Goal of the exercise: Report all lines in the records that hold the string "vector".

Working data:
◆ ◆ ◆ ◆ ◆ ◆ ◆

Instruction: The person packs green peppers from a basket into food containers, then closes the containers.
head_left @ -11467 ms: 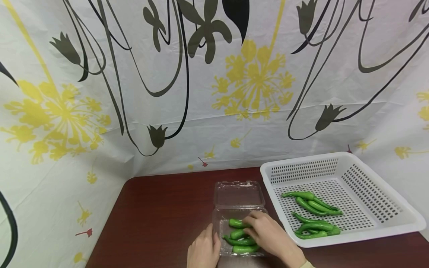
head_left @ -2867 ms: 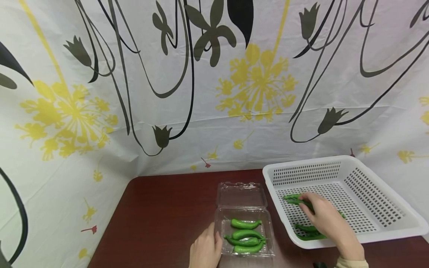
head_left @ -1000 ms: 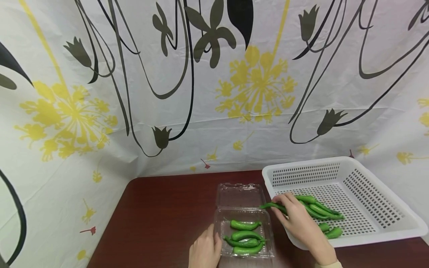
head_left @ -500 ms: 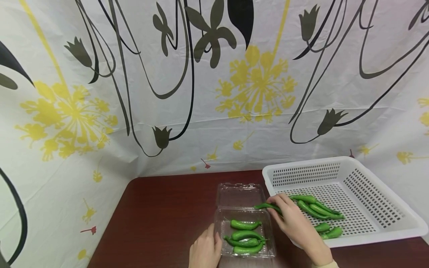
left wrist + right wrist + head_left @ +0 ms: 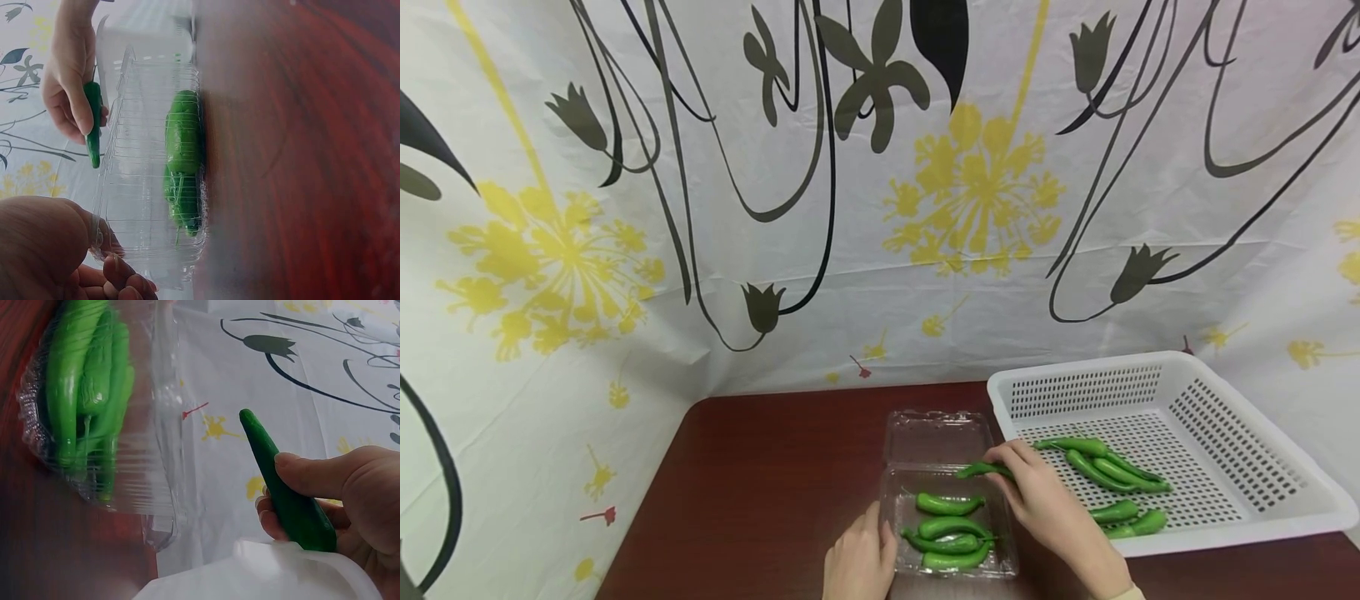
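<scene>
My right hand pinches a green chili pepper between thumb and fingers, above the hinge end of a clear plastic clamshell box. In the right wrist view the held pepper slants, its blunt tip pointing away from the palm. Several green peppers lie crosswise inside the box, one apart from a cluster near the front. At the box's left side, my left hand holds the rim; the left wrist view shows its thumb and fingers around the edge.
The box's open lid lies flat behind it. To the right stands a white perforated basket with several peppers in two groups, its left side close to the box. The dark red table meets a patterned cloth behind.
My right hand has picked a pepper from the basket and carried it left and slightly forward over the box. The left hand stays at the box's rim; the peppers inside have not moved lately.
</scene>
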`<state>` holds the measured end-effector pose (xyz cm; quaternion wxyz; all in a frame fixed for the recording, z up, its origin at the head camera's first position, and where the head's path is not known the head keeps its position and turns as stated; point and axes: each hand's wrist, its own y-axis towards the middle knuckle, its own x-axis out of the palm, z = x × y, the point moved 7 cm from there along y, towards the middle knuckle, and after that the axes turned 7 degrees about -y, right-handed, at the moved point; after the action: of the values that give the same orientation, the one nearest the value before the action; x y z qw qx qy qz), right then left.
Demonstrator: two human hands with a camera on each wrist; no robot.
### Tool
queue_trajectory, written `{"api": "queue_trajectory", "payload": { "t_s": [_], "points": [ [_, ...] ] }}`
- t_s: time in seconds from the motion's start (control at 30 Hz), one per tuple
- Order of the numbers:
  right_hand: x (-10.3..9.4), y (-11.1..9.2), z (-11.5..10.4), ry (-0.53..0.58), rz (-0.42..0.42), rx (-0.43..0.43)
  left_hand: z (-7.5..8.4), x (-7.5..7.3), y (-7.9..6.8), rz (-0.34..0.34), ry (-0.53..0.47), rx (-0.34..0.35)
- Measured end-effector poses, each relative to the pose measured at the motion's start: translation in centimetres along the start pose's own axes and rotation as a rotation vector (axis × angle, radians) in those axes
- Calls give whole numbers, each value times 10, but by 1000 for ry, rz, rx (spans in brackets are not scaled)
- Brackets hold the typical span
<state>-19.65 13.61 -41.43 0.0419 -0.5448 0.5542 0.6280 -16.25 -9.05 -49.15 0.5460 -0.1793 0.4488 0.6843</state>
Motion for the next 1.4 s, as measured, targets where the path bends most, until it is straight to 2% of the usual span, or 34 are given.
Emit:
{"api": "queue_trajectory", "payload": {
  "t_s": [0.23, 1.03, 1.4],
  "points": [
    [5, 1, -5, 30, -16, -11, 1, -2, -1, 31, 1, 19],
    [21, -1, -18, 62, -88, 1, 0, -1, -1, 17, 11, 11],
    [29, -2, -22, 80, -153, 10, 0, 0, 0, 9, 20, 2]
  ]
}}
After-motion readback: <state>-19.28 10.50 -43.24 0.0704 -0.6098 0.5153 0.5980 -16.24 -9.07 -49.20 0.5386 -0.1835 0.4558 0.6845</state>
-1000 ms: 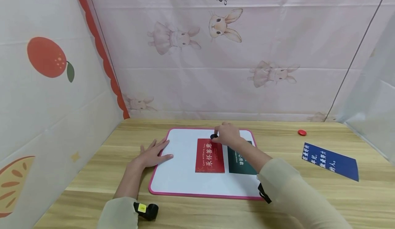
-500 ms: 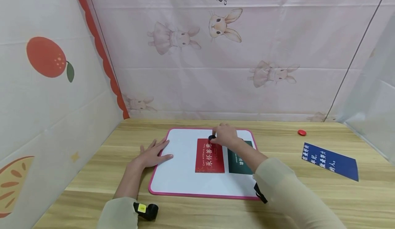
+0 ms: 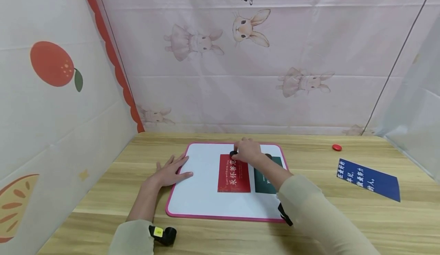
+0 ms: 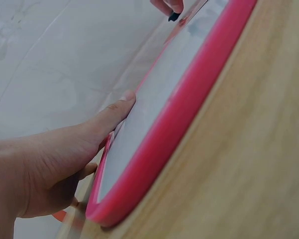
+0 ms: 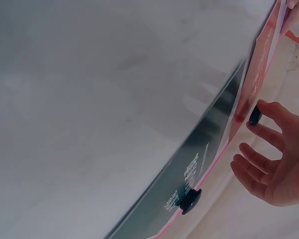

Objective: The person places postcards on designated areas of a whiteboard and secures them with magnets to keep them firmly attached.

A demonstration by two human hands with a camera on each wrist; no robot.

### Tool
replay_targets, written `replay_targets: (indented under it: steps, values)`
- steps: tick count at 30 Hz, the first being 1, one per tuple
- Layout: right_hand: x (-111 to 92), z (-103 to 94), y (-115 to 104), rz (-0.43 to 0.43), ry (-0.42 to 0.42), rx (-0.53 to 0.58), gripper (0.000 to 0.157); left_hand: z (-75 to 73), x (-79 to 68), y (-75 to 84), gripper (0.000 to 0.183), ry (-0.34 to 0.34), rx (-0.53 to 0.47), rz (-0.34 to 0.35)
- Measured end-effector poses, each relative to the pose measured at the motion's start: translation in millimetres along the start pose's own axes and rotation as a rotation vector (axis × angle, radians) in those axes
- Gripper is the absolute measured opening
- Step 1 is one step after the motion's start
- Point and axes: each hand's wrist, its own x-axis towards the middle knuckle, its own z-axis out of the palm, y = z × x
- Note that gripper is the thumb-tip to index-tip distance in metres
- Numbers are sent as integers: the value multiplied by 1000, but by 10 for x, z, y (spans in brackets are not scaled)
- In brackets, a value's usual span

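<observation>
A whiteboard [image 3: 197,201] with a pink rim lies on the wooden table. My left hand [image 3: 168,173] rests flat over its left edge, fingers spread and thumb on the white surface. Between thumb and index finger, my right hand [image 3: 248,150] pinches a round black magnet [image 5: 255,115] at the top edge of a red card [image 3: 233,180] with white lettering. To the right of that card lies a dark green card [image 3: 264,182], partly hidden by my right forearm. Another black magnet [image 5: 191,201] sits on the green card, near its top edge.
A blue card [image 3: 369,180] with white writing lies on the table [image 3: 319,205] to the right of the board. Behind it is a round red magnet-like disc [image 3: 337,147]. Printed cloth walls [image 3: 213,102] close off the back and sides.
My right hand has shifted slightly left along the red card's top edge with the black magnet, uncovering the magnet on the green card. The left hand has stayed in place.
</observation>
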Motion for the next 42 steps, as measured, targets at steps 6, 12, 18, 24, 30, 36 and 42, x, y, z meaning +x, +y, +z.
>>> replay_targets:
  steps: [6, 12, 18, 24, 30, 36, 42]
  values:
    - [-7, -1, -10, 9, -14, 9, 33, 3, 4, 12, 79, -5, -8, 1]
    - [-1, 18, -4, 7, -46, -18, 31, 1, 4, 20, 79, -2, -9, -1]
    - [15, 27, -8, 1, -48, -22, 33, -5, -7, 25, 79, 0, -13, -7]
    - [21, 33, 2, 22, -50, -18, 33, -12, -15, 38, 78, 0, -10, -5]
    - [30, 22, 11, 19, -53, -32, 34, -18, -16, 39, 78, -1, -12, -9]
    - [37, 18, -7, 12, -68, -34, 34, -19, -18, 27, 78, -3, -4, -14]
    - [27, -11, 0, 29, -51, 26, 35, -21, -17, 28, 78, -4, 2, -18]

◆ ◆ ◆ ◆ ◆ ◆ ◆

Problem solution:
- Measured end-effector poses, each relative to the pose measured at the motion's start: translation in centimetres along the start pose's own axes and rotation as a rotation vector (axis × angle, radians) in those axes
- Measured end-effector poses, each relative to the pose measured at the motion's start: translation in millimetres along the start pose's own axes and rotation as a rotation vector (axis × angle, radians) in those axes

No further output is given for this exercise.